* **About this task**
Give the entries again exactly. Skip the pictures.

(Collected data entries)
________________________
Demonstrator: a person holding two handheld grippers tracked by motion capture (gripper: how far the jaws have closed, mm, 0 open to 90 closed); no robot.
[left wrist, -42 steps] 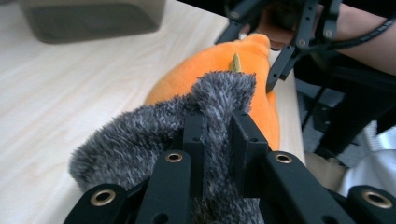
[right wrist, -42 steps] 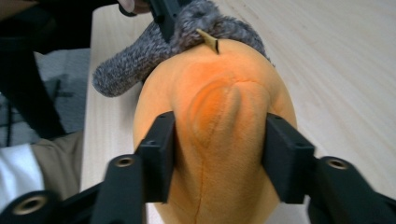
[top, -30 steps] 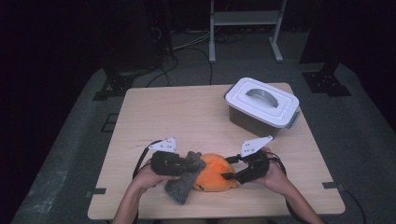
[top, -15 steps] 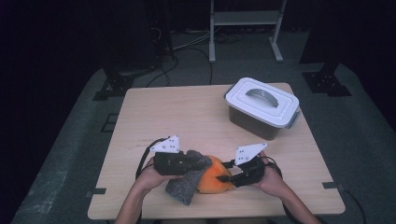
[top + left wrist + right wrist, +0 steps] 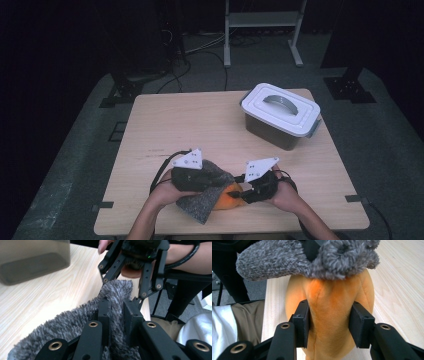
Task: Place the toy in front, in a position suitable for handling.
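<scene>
Near edge of the wooden counter [image 5: 165, 125], both hands close together. Left gripper [image 5: 202, 179] has its jaws pinched tight on a fold of the grey fuzzy cloth [image 5: 205, 200]; in the left gripper view the grey pile [image 5: 75, 322] bunches up between the two black pads and runs forward toward the right gripper [image 5: 125, 281] facing it. Right gripper [image 5: 248, 192] has its jaws on either side of the orange plush item [image 5: 229, 200]; they've just been closing, and in the right gripper view the pads press into the orange plush [image 5: 332, 307] from both sides, denting it, so it's gripped. Grey cloth [image 5: 307, 260] lies draped over the top of the orange item, touching it; orange item rests on the counter [image 5: 402, 285] near the front edge. Cloth hangs partly down toward the person's side. Lidded plastic box [image 5: 281, 115], white lid with grey handle, sits on the far right part of the counter, well apart from the hands. Person's trouser leg [image 5: 244, 315] below the counter edge.
</scene>
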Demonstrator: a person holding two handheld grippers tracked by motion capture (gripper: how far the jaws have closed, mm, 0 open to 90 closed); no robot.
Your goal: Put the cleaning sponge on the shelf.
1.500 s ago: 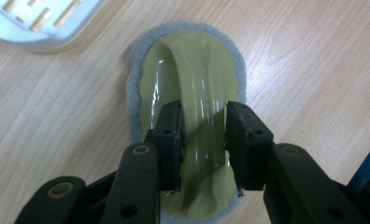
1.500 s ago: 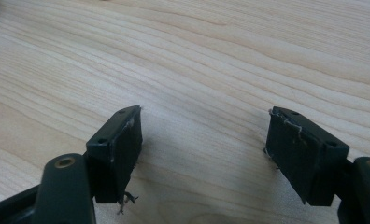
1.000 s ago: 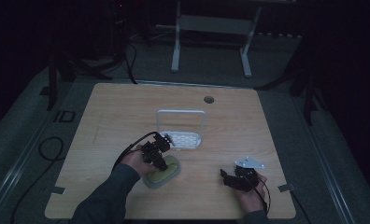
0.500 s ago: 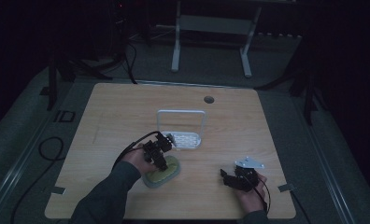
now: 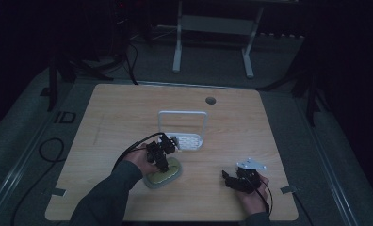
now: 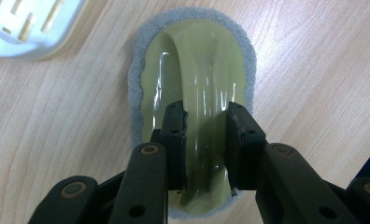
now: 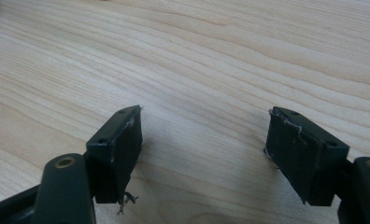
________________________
* **Result of this exercise**
Demonstrator: a person holding two handheld grippers tracked by motion capture (gripper: how far the jaws have closed, mm, 0 open to 90 closed); no robot.
[left wrist, -42 steps] 
[right wrist, -42 steps] 
[top, -30 steps] 
[top, -15 steps] 
[top + left wrist + right wrist, +0 steps] 
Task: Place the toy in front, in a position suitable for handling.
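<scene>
Near edge of the wooden counter [image 5: 165, 125], both hands close together. Left gripper [image 5: 202, 179] has its jaws pinched tight on a fold of the grey fuzzy cloth [image 5: 205, 200]; in the left gripper view the grey pile [image 5: 75, 322] bunches up between the two black pads and runs forward toward the right gripper [image 5: 125, 281] facing it. Right gripper [image 5: 248, 192] has its jaws on either side of the orange plush item [image 5: 229, 200]; they've just been closing, and in the right gripper view the pads press into the orange plush [image 5: 332, 307] from both sides, denting it, so it's gripped. Grey cloth [image 5: 307, 260] lies draped over the top of the orange item, touching it; orange item rests on the counter [image 5: 402, 285] near the front edge. Cloth hangs partly down toward the person's side. Lidded plastic box [image 5: 281, 115], white lid with grey handle, sits on the far right part of the counter, well apart from the hands. Person's trouser leg [image 5: 244, 315] below the counter edge.
</scene>
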Demonstrator: a person holding two handheld grippers tracked by motion capture (gripper: how far the jaws have closed, mm, 0 open to 90 closed); no robot.
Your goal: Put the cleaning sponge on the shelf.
1.500 s ago: 
1.500 s ago: 
1.000 s ago: 
0.500 s ago: 
now: 
now: 
now: 

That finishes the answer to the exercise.